A SHORT HISTORY OF TETTENHALL

9.   The nineteenth century - enclosure


Stebbing Shaw’s county history of 1801 says that Tettenhall then contained 7,551 acres of enclosed land (of which 250 acres were woodland) and 1000 acres of "wasteland". The population was about 2,000 and there were 332 houses.

These 2,000 people would have been spread over the whole of this large parish; but at this time there were very few people in Tettenhall Wood - a large stretch of land running from where Tettenhall College now stands to where the Mount Hotel now stands. This was part of the waste, which was not necessarily barren and useless land but simply land which had not been included in the open fields, and on which villagers could pasture their animals and, usually, take firewood or almost anything else that was useful. But Tettenhall Wood was, in fact, a fairly bare common, not a tree in sight, but only a few gorse and broom bushes. (It is said that Wolverhampton's first horse races took place on it).


Wood Road, Tettenhall Wood, laid out under the enclosure Act, and soon lined with gentlemen's residences.
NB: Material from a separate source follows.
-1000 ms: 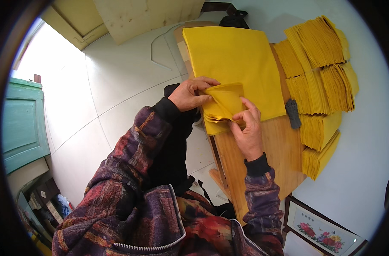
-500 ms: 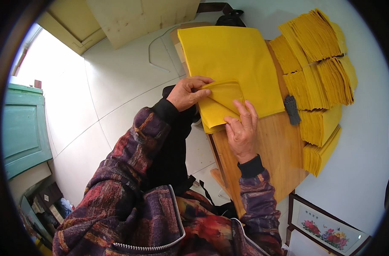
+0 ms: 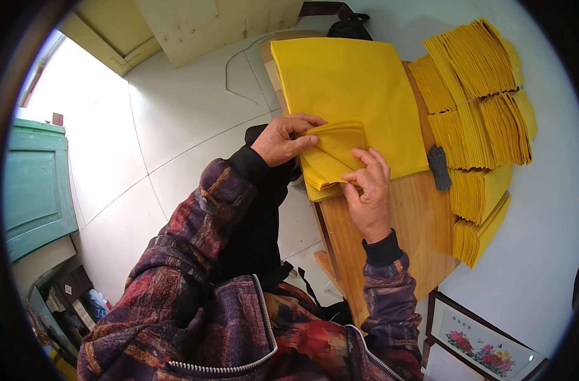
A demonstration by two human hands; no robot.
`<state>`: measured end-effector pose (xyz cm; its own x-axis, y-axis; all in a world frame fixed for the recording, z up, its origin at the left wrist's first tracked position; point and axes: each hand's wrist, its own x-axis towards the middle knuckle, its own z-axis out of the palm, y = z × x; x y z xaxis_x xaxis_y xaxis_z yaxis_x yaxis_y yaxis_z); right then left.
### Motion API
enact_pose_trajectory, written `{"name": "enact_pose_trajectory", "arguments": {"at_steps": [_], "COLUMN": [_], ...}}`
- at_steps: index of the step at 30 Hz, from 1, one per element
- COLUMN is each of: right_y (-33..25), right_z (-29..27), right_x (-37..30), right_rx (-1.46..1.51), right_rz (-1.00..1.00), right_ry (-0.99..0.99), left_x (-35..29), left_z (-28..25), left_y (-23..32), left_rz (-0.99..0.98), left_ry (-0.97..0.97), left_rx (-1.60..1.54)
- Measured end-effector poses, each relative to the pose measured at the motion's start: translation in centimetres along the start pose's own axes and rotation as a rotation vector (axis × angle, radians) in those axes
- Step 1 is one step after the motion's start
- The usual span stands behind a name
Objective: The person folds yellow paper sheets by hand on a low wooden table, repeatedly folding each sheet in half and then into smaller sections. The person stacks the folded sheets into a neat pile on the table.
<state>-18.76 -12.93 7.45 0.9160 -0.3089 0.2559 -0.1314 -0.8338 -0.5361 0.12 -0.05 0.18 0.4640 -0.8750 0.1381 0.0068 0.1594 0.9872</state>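
Observation:
A broad stack of yellow cloth-like sheets point(image 3: 346, 79) lies near the far left end of the wooden table. At its near left corner, a top piece is turned back into a folded flap point(image 3: 341, 138). My left hand point(image 3: 280, 141) pinches the flap's left edge between thumb and fingers. My right hand point(image 3: 370, 202) has its thumb and index finger closed on the near corner of the lifted yellow layers, with its other fingers raised over the flap. The exact number of layers in each pinch cannot be made out.
Several bundles of folded yellow pieces point(image 3: 473, 57) stand along the wall on the right. A dark grey glove-like item point(image 3: 438, 167) lies beside them on the wooden table point(image 3: 397, 222). A framed flower picture point(image 3: 483, 340) is at lower right, a green cabinet point(image 3: 39, 190) at far left.
The folded flap has lifted and opened further, showing more layers at its corner. My right hand has closed its thumb and index finger on the near corner. My left hand keeps its pinch.

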Motion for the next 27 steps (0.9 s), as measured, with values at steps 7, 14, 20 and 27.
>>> {"name": "enact_pose_trajectory", "arguments": {"at_steps": [7,14,20,27], "right_y": [0.4,1.2,1.3,0.5], "right_z": [-0.2,-0.6,-0.5,-0.7], "right_x": [0.4,0.9,0.9,-0.1], "right_rx": [0.091,0.203,0.228,0.219], "right_rz": [0.036,0.077,0.107,0.183], "right_ry": [-0.007,-0.024,-0.016,0.190], "left_x": [-0.2,-0.1,0.0,0.0], "left_z": [-0.7,-1.6,-1.1,-0.8], "left_y": [0.6,1.0,0.5,0.4], "left_rz": [-0.032,-0.047,-0.022,0.021], "left_ry": [-0.090,-0.198,-0.159,-0.083], "left_rx": [-0.050,-0.122,-0.022,0.138]}}
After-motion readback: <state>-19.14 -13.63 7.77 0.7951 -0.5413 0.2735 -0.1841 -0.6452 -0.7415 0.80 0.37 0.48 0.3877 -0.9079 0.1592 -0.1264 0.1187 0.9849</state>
By 1806, and probably well before then, all of the open fields in Tettenhall had been enclosed, turning all the old vast fields of strip cultivation into individually owned, smaller, fenced off, fields of the type we are familiar with today. There is no trace of any enclosure legislation covering Tettenhall (or any nearby area) and doubtless all this enclosure had been carried out by agreement between the Lords of the Manors and anyone else with a legal interest in the land. There is one exception: in the case of Tettenhall Wood it seems that such an agreement was not forthcoming and legislation was resorted to. The common was parcelled out, and new roads, such as Wood Road and Mount Road, were made. The last vestiges of the medieval farming system had been removed.